# ABOUT THIS EXERCISE
Start at the line with "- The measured" and print every line through the end of the material below. Keep it exact and free of pictures.

○ ○ ○ ○

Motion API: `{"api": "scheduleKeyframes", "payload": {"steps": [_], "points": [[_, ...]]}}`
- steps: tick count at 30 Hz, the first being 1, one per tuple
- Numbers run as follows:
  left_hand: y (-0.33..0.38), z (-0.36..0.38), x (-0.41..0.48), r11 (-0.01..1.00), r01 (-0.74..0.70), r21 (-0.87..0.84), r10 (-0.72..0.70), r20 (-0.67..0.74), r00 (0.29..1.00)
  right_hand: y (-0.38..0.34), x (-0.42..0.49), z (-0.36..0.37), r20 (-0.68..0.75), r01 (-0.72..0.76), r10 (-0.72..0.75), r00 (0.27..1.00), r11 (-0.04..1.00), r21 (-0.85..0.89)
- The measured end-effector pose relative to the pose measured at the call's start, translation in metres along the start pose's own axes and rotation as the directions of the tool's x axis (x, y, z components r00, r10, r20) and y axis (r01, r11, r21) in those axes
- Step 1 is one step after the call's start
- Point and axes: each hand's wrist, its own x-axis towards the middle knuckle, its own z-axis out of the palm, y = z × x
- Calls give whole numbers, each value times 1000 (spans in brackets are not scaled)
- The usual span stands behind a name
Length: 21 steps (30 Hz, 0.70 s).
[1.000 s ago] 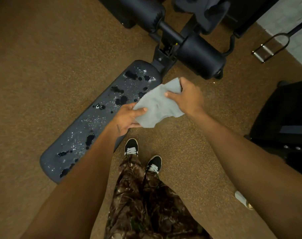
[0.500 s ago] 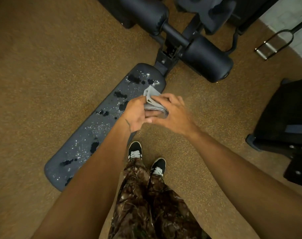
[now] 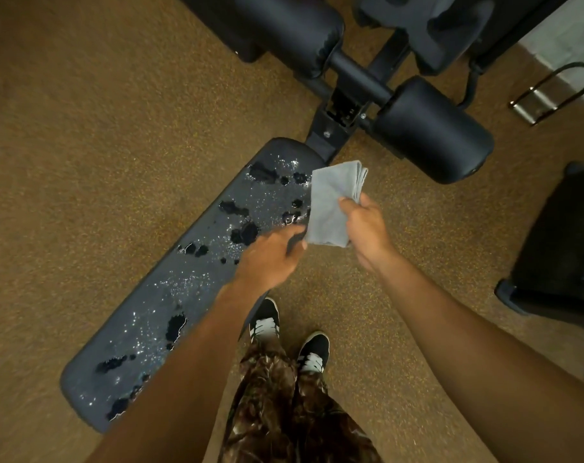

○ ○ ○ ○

# OUTPUT
- The measured end-effector pose relative to the pose measured at the call's start, translation in metres along the start pose's own axes and rotation as the directions of the tool's x axis (x, y, z components r00, r10, r20) and y axis (r01, r11, r21) in those axes
- Step 1 is one step after the call's start
- Point and axes: each hand's wrist, its own x-axis towards the middle knuckle, its own z-axis out of the palm, y = z × x
- Calls give whole numbers, each value times 1000 (spans in brackets are not scaled)
- The usual span stands behind a name
Length: 21 steps (30 Hz, 0.70 s).
[1.000 s ago] 
[0.500 s ago] 
[now] 

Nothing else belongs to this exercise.